Lorsque les Grecs inaugurèrent la spéculation philosophique ils se demandèrent d’abord de quoi les choses étaient faites. A elle seule, la question décelait une des nécessités fondamentales de l’esprit humain. Comprendre et expliquer rationnellement quelque chose, c’est assimiler l’encore inconnu au déjà connu ; en d’autres termes, c’est le concevoir comme identique en nature à quelque chose que nous connaissions déjà. Connaître la nature du réel en général est donc savoir que chacun des êtres dont se compose l’univers est, au fond et quelles que soient les différences apparentes qui l’en distinguent, identique en nature à n’importe quel autre être réel ou possible. Mus par cette conviction, d’autant plus irrésistible qu’elle était moins réfléchie, les premiers penseurs grecs ont successivement essayé de réduire le réel à l’eau , puis à l’air , ensuite au feu, jusqu’à ce que l’un d’eux , allant à hardiment à la solution la plus générale du problème, déclarât que l’étoffe primitive dans laquelle toutes choses sont pour ainsi dire taillées, est l’être .

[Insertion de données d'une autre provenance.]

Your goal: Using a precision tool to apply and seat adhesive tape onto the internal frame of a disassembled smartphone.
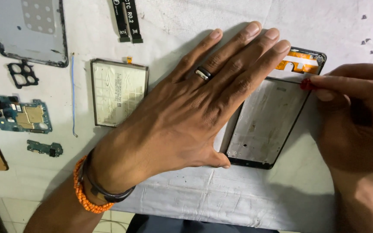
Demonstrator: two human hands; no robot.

Etienne Gilson, L'être et l'essence, ed. Vrin, 1987

Ces nouvelles représentations du cosmos  émergent dans un contexte politique particulier : le remplacement de la royauté mycénienne par un nouveau type de régime politique, la démocratie, fondée (comme le cosmos) sur un ordre égalitaire.

La philosophie et les sciences se développent dans un contexte de révolution politique, sociale et intellectuelle. En proposant un  nouveau type d'explication fondée sur l'usage de la raison, le Physiciens soumettent les récits traditionnels (qu'ils soient religieux ou poétiques) à la critique. Les exemples d'Anaxagore, poursuivi pour impiété, puis celui plus tragique de Socrate, montrent les difficultés rencontrées par ces savoirs pour s'imposer en Grèce.